## WORK REQUEST:
Look through the records that follow. Copy every line containing the word "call".

+++

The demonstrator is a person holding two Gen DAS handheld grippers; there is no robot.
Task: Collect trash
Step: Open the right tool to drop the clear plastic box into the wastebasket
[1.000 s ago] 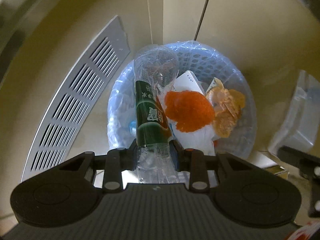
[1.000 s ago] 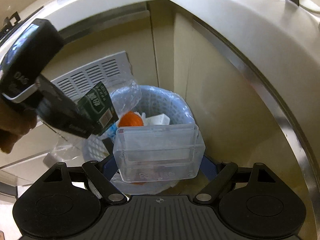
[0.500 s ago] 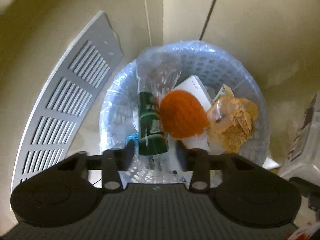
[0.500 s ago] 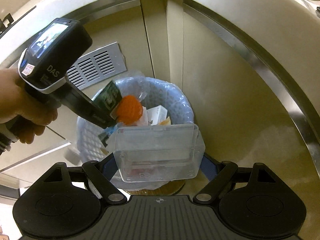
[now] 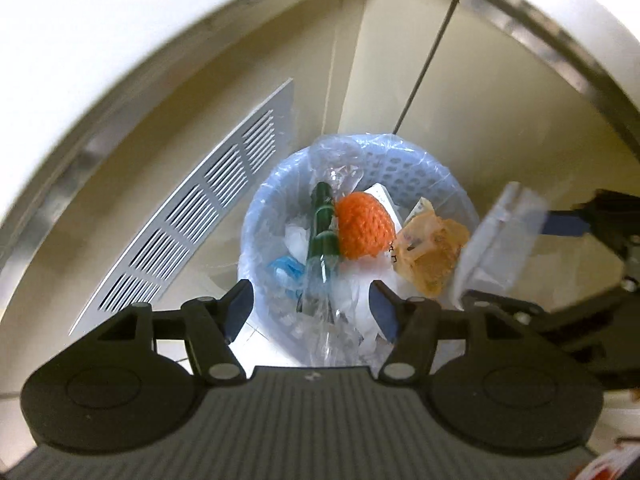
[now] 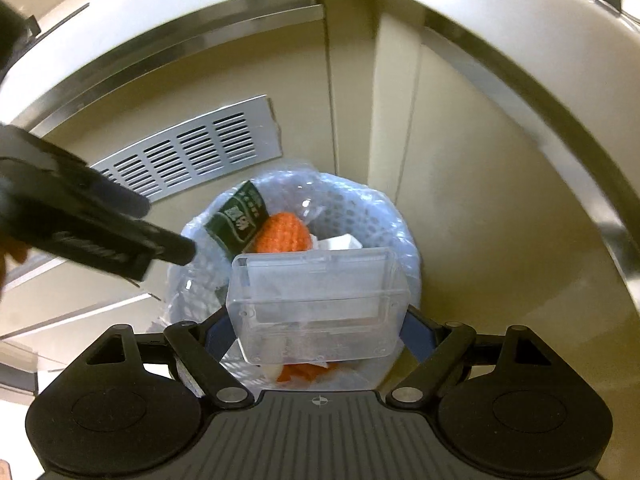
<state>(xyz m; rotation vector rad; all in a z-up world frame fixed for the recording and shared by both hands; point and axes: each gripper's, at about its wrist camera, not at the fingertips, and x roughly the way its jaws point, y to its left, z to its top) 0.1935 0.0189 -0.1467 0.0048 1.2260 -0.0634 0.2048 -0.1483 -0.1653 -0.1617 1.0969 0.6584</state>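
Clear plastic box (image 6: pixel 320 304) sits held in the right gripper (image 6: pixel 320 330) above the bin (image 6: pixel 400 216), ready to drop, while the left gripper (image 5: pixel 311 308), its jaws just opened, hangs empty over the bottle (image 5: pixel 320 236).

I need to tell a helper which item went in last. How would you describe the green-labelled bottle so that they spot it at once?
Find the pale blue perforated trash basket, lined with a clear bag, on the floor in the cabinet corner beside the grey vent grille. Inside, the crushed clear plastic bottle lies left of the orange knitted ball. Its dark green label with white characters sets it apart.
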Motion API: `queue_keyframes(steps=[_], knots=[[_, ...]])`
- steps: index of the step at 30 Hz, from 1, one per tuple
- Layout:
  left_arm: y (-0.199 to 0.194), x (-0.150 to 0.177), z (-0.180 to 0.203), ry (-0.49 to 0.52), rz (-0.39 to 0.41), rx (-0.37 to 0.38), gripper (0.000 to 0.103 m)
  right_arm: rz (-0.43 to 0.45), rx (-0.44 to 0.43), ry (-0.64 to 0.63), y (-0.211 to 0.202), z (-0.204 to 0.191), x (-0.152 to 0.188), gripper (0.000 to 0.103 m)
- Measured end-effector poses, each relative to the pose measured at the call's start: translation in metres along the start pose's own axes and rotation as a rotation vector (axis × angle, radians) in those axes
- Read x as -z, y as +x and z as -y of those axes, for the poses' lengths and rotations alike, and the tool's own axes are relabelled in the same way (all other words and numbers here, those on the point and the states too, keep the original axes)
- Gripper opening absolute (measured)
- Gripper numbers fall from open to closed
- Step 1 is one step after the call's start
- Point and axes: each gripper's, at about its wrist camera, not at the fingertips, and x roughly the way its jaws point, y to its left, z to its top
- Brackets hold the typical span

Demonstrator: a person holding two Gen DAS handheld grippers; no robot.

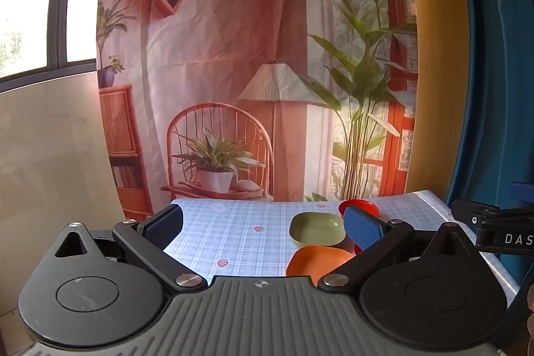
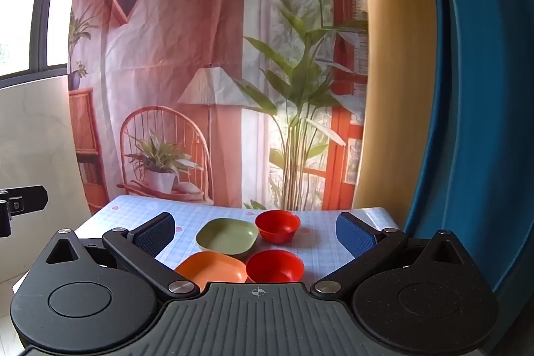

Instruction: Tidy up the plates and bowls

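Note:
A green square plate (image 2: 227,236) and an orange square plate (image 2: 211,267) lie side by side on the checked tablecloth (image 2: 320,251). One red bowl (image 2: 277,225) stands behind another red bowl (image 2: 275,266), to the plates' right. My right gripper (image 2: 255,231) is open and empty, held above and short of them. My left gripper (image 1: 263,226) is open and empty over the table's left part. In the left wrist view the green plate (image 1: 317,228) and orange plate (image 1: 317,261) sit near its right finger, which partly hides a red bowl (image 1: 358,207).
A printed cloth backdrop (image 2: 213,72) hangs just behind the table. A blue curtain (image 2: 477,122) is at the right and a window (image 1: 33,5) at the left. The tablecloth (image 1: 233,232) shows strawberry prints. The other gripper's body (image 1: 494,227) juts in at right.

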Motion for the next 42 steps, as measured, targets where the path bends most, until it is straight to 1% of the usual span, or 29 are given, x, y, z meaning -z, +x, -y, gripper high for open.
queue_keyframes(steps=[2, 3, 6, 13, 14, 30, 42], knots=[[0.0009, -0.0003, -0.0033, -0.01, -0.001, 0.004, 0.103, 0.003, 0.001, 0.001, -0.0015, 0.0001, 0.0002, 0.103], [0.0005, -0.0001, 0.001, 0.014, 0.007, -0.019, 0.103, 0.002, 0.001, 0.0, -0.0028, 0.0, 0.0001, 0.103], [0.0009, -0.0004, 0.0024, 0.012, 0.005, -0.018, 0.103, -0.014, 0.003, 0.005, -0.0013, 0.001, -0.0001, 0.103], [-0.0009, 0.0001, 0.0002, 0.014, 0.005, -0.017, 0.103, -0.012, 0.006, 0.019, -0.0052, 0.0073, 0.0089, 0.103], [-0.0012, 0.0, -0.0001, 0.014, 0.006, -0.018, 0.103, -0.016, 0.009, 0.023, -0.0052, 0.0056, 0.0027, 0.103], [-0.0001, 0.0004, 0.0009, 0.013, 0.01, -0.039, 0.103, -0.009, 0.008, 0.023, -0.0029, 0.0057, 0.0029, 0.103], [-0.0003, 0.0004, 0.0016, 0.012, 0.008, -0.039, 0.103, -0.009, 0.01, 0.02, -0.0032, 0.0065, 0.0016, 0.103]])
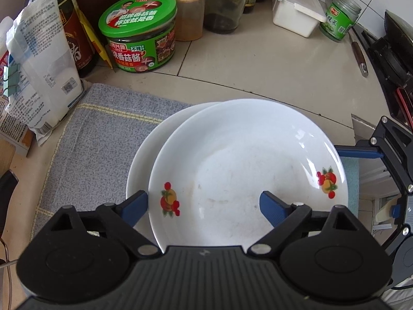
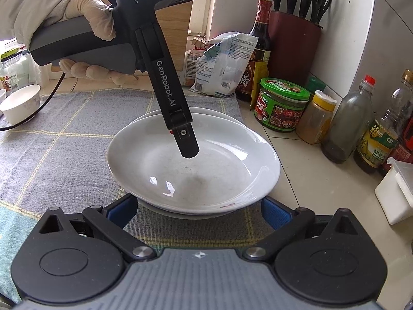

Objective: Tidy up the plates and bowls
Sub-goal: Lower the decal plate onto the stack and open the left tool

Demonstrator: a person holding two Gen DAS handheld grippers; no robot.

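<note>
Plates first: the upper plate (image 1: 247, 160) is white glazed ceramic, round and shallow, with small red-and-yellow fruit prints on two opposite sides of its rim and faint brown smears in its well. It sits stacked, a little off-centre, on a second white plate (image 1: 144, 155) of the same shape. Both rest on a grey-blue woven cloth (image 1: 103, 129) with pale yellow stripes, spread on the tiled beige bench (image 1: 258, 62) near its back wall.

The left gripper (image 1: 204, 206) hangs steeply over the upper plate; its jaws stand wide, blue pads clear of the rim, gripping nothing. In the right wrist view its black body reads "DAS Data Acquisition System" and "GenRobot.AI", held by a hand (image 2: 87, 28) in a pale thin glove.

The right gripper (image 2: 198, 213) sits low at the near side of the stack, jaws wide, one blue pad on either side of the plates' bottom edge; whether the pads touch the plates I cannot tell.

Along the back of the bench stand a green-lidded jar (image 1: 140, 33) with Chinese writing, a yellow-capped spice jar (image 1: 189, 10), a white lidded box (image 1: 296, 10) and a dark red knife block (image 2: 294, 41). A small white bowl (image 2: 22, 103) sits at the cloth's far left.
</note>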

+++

## FINISHED TASK:
- Measured end-effector poses, each relative to the pose measured at the call's start: translation in metres along the start pose's own axes and rotation as a rotation vector (axis × angle, radians) in those axes
- Step 1 is one step after the call's start

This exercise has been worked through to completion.